The problem
Go through the lines below and retype each one exactly.

(Collection entries)

────────────────────────────────────────

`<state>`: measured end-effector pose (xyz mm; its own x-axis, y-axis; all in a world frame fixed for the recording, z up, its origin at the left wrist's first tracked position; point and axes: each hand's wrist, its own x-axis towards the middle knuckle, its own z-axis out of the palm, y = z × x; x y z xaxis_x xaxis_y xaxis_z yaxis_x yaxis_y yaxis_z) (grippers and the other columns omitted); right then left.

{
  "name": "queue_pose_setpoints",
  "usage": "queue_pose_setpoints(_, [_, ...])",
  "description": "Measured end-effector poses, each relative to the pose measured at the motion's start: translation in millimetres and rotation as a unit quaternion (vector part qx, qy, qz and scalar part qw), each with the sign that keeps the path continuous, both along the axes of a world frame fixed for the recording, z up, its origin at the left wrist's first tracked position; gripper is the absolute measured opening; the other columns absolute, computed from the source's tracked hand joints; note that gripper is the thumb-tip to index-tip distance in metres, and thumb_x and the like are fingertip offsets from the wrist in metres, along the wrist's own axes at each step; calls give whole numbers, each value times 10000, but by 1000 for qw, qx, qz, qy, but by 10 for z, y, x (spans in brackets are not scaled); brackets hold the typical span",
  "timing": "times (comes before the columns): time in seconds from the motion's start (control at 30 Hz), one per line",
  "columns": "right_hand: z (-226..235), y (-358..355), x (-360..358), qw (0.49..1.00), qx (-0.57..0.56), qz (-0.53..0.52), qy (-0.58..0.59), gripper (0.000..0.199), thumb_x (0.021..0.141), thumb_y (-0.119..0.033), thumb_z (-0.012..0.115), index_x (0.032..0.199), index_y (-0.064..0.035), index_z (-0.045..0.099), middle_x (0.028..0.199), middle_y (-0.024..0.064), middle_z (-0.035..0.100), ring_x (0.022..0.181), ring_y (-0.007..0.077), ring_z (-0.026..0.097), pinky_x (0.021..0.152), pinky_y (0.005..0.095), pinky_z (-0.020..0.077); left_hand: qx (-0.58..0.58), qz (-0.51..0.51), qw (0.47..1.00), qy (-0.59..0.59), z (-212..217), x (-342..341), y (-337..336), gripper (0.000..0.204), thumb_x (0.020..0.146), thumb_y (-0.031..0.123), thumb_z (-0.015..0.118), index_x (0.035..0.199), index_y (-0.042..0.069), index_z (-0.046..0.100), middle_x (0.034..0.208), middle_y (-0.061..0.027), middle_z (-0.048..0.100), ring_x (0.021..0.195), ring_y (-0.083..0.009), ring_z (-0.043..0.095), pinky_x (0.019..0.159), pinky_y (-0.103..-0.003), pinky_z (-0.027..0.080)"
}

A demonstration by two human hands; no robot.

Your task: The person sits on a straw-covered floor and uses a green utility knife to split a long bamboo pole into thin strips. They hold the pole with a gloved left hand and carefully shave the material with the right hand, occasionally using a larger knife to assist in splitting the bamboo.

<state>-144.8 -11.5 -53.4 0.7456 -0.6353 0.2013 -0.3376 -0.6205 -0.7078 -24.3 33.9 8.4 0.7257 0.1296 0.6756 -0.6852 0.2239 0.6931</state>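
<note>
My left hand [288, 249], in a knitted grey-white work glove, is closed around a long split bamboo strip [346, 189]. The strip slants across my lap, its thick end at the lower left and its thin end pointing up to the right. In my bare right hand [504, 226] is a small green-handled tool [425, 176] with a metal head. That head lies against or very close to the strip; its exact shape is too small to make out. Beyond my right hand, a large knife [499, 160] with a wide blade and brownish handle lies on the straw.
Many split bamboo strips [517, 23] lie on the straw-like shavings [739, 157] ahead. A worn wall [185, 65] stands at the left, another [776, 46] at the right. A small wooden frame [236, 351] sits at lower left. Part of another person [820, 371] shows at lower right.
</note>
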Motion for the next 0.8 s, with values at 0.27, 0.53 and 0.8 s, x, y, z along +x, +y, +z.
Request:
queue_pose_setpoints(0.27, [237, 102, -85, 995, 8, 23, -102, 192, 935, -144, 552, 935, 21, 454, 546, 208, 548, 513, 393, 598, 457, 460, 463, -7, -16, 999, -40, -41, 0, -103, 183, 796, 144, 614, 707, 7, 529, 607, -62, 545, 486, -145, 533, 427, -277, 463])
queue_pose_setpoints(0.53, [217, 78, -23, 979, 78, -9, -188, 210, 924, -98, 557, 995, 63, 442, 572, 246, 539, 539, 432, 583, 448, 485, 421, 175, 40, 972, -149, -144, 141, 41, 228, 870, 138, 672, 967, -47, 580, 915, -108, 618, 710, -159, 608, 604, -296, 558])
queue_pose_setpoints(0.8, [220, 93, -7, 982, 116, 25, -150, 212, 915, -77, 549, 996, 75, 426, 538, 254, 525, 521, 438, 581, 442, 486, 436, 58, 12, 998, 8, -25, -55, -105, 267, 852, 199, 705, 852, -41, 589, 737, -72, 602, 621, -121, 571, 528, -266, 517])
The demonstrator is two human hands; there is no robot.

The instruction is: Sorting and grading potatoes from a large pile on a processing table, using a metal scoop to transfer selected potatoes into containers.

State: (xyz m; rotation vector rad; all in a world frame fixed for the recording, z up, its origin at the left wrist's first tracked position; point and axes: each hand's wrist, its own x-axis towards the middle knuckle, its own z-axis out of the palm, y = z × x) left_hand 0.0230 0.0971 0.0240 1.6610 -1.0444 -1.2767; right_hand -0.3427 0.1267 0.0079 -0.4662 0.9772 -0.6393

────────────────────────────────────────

Task answer
`<state>`: measured end-effector pose (xyz mm; its own x-axis, y-axis; all in a world frame fixed for the recording, z up, its origin at the left wrist's first tracked position; point and axes: each hand's wrist, its own x-axis towards the middle knuckle, its own z-axis out of the palm, y = z × x; x y z xaxis_x xaxis_y xaxis_z yaxis_x yaxis_y yaxis_z) (grippers and the other columns omitted); right then left.

{
  "name": "queue_pose_setpoints",
  "usage": "queue_pose_setpoints(_, [_, ...])",
  "description": "Measured end-effector poses, each relative to the pose measured at the motion's start: translation in millimetres and rotation as a unit quaternion (vector part qx, qy, qz and scalar part qw), each with the sign that keeps the path continuous, both along the axes of a world frame fixed for the recording, z up, its origin at the left wrist's first tracked position; gripper is the absolute measured opening; the other columns absolute, computed from the source's tracked hand joints; note that gripper is the thumb-tip to index-tip distance in metres, and thumb_x and the like are fingertip offsets from the wrist in metres, along the wrist's own axes at each step; calls give whole numbers, each value times 10000, but by 1000 for qw, qx, qz, qy, but by 10 for z, y, x (spans in brackets are not scaled); brackets hold the typical span",
  "timing": "times (comes before the columns): time in seconds from the motion's start (control at 30 Hz), one per line",
  "columns": "right_hand: z (-226..235), y (-358..355), x (-360..358), qw (0.49..1.00), qx (-0.57..0.56), qz (-0.53..0.52), qy (-0.58..0.59), gripper (0.000..0.199), thumb_x (0.021..0.141), thumb_y (-0.119..0.033), thumb_z (-0.012..0.115), index_x (0.032..0.199), index_y (-0.064..0.035), index_z (-0.045..0.099), middle_x (0.028..0.199), middle_y (-0.024..0.064), middle_z (-0.035..0.100), ring_x (0.022..0.181), ring_y (-0.007..0.077), ring_z (-0.026..0.097), pinky_x (0.021..0.152), pinky_y (0.005..0.095), pinky_z (-0.020..0.077); left_hand: qx (-0.58..0.58), qz (-0.51..0.51), qw (0.47..1.00), qy (-0.59..0.59), z (-212..217), x (-342..341), y (-337..336), gripper (0.000..0.204), thumb_x (0.020..0.146), thumb_y (-0.031..0.123), thumb_z (-0.015..0.118), index_x (0.035..0.199), index_y (-0.042..0.069), index_z (-0.046..0.100), middle_x (0.034..0.208), middle_y (-0.061..0.027), middle_z (-0.048..0.100), ring_x (0.021..0.195), ring_y (-0.083..0.009), ring_z (-0.043..0.095), pinky_x (0.019..0.159), pinky_y (-0.103..-0.003), pinky_z (-0.027..0.080)"
}

A demonstration by two human hands; no robot.

Your task: The person sits on a straw-covered floor and uses a green utility knife to split a long bamboo pole into thin strips. They hold the pole with a gloved left hand and carefully shave the material with the right hand, occasionally using a larger knife to assist in splitting the bamboo.

<state>-144.8 -11.5 -53.4 0.7456 -0.6353 0.2013 -0.3376 -0.6205 -0.7078 -24.3 33.9 8.4 0.7257 0.1296 0.6756 -0.6852 0.2239 0.6931</state>
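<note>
My left hand [288, 249], in a knitted grey-white work glove, is closed around a long split bamboo strip [346, 189]. The strip slants across my lap, its thick end at the lower left and its thin end pointing up to the right. In my bare right hand [504, 226] is a small green-handled tool [425, 176] with a metal head. That head lies against or very close to the strip; its exact shape is too small to make out. Beyond my right hand, a large knife [499, 160] with a wide blade and brownish handle lies on the straw.
Many split bamboo strips [517, 23] lie on the straw-like shavings [739, 157] ahead. A worn wall [185, 65] stands at the left, another [776, 46] at the right. A small wooden frame [236, 351] sits at lower left. Part of another person [820, 371] shows at lower right.
</note>
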Motion for the next 0.8 s, with values at 0.27, 0.53 and 0.8 s, x, y, z along +x, +y, +z.
Request:
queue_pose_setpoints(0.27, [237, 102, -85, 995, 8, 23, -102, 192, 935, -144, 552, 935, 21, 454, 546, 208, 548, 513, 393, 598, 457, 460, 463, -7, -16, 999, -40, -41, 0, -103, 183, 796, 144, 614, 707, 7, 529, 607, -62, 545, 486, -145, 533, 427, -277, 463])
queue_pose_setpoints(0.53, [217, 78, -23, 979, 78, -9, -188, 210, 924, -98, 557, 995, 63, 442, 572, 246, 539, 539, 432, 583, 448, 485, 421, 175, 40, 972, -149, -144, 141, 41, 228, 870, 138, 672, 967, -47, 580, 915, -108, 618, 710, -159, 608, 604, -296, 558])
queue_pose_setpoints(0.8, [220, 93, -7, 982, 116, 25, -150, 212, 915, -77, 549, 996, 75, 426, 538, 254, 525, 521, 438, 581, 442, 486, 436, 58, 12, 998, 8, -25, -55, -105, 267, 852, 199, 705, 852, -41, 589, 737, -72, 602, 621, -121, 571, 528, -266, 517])
The demonstrator is two human hands; there is no robot.

The instruction is: Sorting and grading potatoes from a large pile on a processing table, using a metal scoop to transfer selected potatoes into containers.

State: (xyz m; rotation vector rad; all in a world frame fixed for the recording, z up, its origin at the left wrist's first tracked position; point and axes: each hand's wrist, its own x-axis towards the middle knuckle, its own z-axis out of the palm, y = z × x) left_hand 0.0230 0.0971 0.0240 1.6610 -1.0444 -1.2767; right_hand -0.3427 0.1267 0.0079 -0.4662 0.9772 -0.6393

No additional response is required.